Exercise data:
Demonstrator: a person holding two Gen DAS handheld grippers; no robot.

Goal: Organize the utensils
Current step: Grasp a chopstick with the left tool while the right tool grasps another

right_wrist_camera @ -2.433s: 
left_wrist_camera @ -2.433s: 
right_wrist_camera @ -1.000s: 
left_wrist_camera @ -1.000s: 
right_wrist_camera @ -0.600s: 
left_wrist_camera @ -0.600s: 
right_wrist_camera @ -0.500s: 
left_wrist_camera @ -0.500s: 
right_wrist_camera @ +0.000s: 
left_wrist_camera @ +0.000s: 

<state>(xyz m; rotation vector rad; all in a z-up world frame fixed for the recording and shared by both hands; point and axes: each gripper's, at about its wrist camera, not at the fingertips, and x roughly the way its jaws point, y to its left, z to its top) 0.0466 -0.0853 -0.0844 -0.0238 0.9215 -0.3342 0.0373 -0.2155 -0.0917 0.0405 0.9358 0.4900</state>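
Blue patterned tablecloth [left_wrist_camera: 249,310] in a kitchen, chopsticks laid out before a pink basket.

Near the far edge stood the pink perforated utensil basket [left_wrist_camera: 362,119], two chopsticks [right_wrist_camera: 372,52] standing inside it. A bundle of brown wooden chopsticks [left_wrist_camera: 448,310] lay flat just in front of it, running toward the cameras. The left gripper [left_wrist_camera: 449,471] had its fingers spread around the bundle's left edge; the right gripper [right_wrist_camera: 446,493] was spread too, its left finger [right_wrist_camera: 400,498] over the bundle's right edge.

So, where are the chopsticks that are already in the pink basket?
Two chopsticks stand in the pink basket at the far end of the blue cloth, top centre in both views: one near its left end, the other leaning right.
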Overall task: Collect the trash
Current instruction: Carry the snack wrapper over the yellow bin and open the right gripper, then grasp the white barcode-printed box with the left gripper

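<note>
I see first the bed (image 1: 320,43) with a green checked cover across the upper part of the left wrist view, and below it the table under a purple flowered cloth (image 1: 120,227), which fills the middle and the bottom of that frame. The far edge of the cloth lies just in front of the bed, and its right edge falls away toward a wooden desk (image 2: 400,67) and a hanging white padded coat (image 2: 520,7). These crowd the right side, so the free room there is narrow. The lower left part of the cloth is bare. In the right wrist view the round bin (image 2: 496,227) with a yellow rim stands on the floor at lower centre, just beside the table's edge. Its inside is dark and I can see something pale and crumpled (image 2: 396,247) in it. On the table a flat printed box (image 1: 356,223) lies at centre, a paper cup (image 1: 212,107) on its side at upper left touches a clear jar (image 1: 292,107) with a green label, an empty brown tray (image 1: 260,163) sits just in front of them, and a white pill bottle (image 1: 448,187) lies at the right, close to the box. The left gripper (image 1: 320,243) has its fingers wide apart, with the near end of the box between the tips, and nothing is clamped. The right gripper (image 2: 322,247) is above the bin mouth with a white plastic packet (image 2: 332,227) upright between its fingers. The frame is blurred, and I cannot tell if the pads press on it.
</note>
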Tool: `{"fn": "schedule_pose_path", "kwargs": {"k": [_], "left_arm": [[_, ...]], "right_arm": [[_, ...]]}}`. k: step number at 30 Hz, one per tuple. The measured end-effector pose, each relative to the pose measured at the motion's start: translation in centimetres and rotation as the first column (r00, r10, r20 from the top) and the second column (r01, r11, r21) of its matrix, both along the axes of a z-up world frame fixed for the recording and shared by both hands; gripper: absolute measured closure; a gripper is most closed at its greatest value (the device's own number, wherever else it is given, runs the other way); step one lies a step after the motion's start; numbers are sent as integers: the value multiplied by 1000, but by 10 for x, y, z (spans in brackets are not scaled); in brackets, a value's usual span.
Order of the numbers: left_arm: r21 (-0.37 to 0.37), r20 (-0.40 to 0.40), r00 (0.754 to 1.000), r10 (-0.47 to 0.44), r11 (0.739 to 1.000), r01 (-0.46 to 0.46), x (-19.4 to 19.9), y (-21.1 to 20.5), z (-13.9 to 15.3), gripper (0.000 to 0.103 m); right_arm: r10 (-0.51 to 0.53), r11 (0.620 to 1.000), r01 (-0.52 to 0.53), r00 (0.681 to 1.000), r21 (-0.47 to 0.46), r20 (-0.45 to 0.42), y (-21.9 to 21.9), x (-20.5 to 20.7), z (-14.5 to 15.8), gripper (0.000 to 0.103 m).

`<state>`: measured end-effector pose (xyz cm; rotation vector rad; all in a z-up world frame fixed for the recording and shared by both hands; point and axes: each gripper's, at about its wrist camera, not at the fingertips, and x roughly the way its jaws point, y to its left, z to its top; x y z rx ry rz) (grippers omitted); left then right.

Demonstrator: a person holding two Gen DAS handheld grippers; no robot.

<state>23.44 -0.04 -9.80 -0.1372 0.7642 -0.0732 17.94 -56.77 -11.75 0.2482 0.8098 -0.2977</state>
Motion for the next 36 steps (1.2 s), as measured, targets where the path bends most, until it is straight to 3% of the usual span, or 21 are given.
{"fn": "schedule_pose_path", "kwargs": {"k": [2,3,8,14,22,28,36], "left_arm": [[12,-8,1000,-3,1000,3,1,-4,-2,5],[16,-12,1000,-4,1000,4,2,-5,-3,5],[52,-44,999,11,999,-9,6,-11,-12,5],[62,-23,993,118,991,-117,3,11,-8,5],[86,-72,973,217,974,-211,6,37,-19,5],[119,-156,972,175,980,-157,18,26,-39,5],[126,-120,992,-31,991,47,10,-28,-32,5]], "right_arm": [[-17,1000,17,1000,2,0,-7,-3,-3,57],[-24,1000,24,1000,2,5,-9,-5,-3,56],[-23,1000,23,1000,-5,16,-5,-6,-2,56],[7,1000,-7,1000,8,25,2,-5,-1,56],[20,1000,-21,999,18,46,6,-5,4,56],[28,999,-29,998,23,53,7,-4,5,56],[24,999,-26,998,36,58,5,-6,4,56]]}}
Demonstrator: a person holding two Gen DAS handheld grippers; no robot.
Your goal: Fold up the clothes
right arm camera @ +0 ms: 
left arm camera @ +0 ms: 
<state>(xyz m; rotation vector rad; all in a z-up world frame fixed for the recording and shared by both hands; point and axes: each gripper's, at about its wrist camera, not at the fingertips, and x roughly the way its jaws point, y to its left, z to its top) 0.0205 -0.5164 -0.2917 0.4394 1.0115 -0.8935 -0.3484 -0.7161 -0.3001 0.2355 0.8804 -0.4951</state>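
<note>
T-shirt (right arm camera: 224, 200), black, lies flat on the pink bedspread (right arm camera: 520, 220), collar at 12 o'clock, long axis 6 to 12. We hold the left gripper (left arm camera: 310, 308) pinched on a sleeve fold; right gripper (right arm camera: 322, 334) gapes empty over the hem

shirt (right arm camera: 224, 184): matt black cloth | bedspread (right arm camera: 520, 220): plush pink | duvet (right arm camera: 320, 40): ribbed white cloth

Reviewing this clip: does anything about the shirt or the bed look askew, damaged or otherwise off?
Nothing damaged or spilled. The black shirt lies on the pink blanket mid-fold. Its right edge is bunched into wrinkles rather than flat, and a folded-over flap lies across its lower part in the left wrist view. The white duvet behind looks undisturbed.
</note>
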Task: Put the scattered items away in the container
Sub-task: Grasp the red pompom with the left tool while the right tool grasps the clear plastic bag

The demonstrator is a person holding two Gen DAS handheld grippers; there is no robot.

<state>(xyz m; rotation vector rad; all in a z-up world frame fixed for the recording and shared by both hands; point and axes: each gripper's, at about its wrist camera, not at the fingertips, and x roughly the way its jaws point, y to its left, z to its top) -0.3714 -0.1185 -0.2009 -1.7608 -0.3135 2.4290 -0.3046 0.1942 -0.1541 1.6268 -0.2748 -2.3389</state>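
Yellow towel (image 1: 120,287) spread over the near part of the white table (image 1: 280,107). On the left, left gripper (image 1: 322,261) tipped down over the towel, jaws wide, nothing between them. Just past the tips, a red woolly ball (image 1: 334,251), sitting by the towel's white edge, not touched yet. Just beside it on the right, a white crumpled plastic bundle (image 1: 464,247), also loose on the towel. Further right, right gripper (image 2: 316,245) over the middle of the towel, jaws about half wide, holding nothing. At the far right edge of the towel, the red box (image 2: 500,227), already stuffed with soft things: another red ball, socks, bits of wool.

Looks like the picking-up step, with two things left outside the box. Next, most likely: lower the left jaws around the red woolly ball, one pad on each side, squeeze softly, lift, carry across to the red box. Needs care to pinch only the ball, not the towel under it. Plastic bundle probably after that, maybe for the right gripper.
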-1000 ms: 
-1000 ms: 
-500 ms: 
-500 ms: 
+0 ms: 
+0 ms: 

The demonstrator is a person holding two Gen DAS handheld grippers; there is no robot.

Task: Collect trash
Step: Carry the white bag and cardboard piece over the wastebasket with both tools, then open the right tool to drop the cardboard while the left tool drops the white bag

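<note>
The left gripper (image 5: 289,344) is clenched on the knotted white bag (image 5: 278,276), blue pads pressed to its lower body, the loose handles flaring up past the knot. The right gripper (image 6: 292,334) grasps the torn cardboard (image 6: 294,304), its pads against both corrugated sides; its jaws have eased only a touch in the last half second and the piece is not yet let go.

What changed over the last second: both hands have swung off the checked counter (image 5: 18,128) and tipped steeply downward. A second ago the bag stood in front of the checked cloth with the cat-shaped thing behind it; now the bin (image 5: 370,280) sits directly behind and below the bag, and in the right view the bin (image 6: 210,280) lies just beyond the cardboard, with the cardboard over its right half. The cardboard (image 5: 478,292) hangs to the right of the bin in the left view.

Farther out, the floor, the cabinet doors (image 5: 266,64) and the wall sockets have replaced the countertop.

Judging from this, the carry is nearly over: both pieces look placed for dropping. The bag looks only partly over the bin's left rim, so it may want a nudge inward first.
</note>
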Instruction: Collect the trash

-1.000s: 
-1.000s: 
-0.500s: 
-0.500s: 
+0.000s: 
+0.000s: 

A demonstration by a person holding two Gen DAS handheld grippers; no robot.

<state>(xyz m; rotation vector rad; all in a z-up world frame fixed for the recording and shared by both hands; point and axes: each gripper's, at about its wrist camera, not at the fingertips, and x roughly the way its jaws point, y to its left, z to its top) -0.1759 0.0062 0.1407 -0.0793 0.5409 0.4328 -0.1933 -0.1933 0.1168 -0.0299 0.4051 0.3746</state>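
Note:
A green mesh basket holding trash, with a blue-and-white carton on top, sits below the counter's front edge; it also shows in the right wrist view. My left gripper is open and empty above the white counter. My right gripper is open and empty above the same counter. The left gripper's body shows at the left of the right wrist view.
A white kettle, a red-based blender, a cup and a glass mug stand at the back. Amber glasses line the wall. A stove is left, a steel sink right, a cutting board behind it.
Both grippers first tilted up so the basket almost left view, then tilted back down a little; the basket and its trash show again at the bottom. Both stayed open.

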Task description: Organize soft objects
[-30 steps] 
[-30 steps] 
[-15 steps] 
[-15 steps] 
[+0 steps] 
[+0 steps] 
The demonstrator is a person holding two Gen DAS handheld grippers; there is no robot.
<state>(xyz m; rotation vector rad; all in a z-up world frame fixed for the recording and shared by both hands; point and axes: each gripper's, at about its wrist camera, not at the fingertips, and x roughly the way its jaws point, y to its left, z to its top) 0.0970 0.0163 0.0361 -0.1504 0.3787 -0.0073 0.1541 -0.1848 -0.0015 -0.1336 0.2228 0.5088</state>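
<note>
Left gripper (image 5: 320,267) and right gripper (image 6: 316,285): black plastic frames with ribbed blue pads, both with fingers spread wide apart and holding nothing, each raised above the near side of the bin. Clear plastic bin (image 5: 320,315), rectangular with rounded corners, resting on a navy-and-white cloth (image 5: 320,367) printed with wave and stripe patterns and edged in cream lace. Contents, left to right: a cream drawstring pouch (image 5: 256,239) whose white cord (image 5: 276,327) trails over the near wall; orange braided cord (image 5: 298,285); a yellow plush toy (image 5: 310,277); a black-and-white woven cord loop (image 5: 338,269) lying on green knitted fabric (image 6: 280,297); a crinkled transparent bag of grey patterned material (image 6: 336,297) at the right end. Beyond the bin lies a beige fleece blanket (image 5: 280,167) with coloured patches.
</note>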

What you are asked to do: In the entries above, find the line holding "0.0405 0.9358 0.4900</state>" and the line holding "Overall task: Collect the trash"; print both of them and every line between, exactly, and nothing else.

Solution:
<state>(xyz m; rotation vector rad; all in a z-up world frame fixed for the recording and shared by both hands; point and axes: each gripper's, at about its wrist camera, not at the fingertips, and x roughly the way its jaws point, y to its left, z to its top) 0.0466 -0.0853 -0.0844 -0.0238 0.9215 -0.3342 0.0373 -0.2155 -0.0917 0.0405 0.9358 0.4900</state>
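Blue patterned tablecloth [left_wrist_camera: 249,310] in a kitchen, chopsticks laid out before a pink basket.

Near the far edge stood the pink perforated utensil basket [left_wrist_camera: 362,119], two chopsticks [right_wrist_camera: 372,52] standing inside it. A bundle of brown wooden chopsticks [left_wrist_camera: 448,310] lay flat just in front of it, running toward the cameras. The left gripper [left_wrist_camera: 449,471] had its fingers spread around the bundle's left edge; the right gripper [right_wrist_camera: 446,493] was spread too, its left finger [right_wrist_camera: 400,498] over the bundle's right edge.

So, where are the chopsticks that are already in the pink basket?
Two chopsticks stand in the pink basket at the far end of the blue cloth, top centre in both views: one near its left end, the other leaning right.
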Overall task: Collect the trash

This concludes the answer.